The problem: In the records below, find the line containing "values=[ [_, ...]", then print it and every following line exactly, through the last, without pictures.
-.-.-
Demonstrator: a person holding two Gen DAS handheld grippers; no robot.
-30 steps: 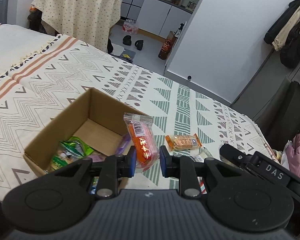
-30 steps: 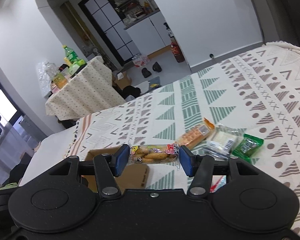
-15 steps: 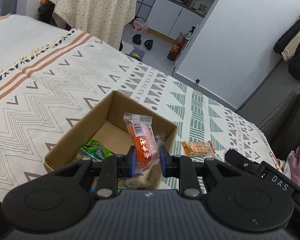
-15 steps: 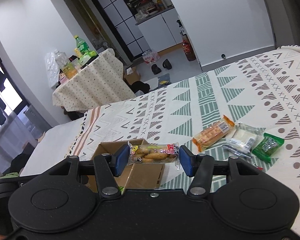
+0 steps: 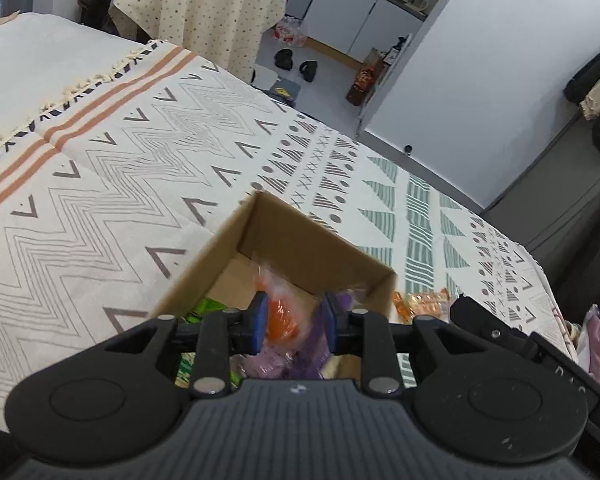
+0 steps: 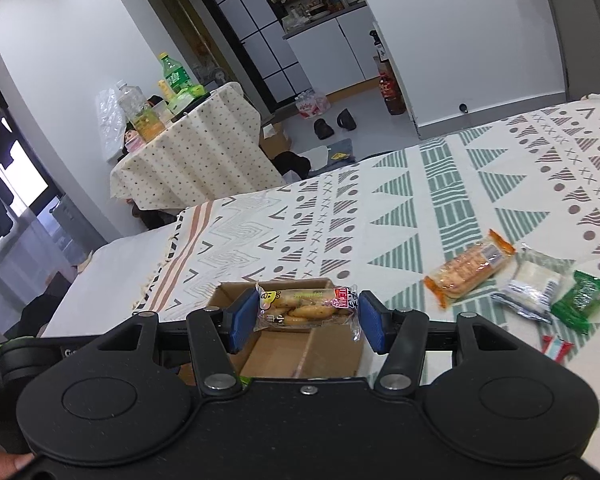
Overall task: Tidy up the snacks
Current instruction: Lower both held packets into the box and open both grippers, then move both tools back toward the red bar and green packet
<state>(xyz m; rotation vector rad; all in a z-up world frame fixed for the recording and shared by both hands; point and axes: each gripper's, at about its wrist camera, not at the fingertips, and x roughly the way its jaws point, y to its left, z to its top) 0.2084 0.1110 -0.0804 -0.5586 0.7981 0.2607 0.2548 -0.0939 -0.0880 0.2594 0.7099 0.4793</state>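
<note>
An open cardboard box [image 5: 312,248] sits on the patterned blanket [image 5: 140,160], holding green packets [image 5: 208,308] and a purple packet [image 5: 300,356]. My left gripper [image 5: 293,322] hovers over the box, open. An orange snack packet [image 5: 280,312] is blurred and slipping down between its fingers into the box. In the right wrist view my right gripper [image 6: 307,314] is shut on a clear packet of biscuits [image 6: 306,308], held flat above the box [image 6: 328,354]. An orange cracker packet [image 6: 468,270], a white packet [image 6: 534,284] and a green packet [image 6: 582,300] lie on the blanket to the right.
A small red and blue packet [image 6: 556,348] lies near the right gripper. The orange cracker packet [image 5: 420,302] shows just past the box's right corner. Beyond the bed stand a dotted-cloth table [image 6: 192,152] with bottles, shoes [image 6: 334,124] on the floor, and white walls.
Both grippers moved left to above the box. The orange packet, held upright before, has slid low between the left fingers and blurs as it drops. The right gripper still holds the biscuits.
</note>
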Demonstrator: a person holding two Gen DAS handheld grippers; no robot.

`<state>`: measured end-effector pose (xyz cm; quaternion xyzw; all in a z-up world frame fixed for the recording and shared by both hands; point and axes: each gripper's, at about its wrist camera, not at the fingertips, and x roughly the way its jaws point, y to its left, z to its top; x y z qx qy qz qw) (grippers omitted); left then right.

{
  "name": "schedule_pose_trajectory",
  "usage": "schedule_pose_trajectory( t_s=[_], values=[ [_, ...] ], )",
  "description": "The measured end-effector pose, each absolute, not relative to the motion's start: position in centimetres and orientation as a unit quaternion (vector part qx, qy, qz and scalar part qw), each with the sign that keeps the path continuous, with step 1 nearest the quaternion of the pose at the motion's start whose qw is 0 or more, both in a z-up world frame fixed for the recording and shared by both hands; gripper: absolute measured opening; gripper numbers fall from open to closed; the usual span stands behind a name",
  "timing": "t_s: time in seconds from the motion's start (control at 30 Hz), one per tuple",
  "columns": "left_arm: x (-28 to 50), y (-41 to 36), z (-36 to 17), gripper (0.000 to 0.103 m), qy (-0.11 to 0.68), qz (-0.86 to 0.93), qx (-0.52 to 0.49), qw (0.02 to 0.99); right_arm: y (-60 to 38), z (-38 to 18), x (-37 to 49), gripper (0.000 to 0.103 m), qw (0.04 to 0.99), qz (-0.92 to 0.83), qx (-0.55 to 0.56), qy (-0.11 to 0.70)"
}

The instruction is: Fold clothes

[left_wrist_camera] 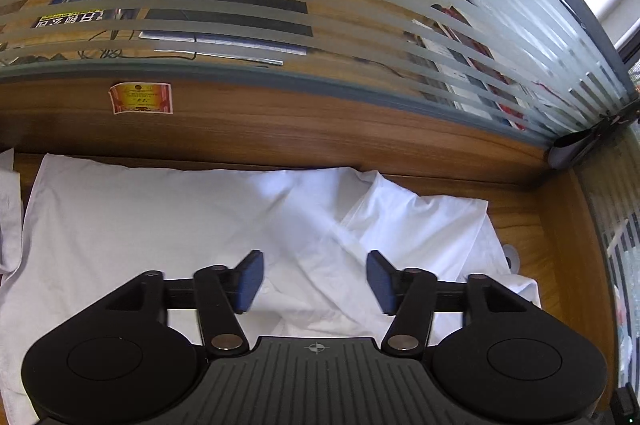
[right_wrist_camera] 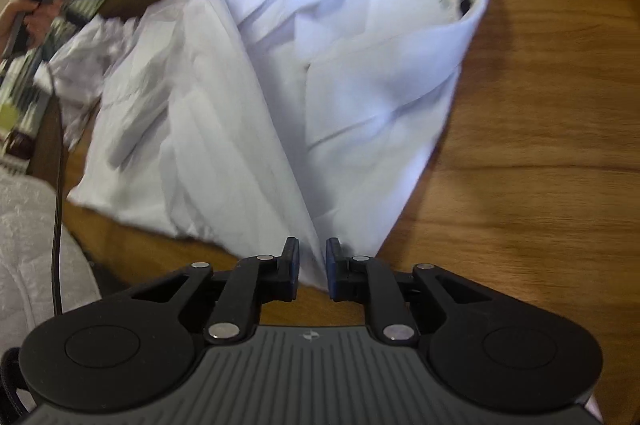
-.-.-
Reply:
  "usage": "schedule_pose_trajectory( t_s=[_], values=[ [_, ...] ], )",
  "description": "The measured end-effector pose, each absolute, not relative to the motion's start: position in centimetres and orientation as a unit quaternion (vector part qx, qy, qz and scalar part qw), each with the sign that keeps the path continuous, with step 1 nearest the quaternion of the pose at the motion's start whose qw is 0 or more, both in a z-up world frame fixed for the recording and shared by both hands; gripper: absolute measured opening; gripper numbers fall from open to closed; the usual span stands behind a name",
  "timing": "t_s: time in seconds from the motion's start (control at 30 Hz), one per tuple",
  "columns": "left_arm: x (-28 to 50), y (-41 to 36), z (-36 to 17), gripper (0.000 to 0.103 m), qy (-0.11 to 0.68), qz (-0.86 to 0.93), qx (-0.52 to 0.49), qw (0.02 to 0.99); right_arm: y (-60 to 38), z (-38 to 18), x (-37 to 49), gripper (0.000 to 0.103 m), qw (0.04 to 0.99), qz (-0.92 to 0.83), qx (-0.55 to 0.56), qy (-0.11 to 0.70)"
}

The instruction is: Fold clothes

[left_wrist_camera] 
[right_wrist_camera] 

Nothing more is needed to complete the output.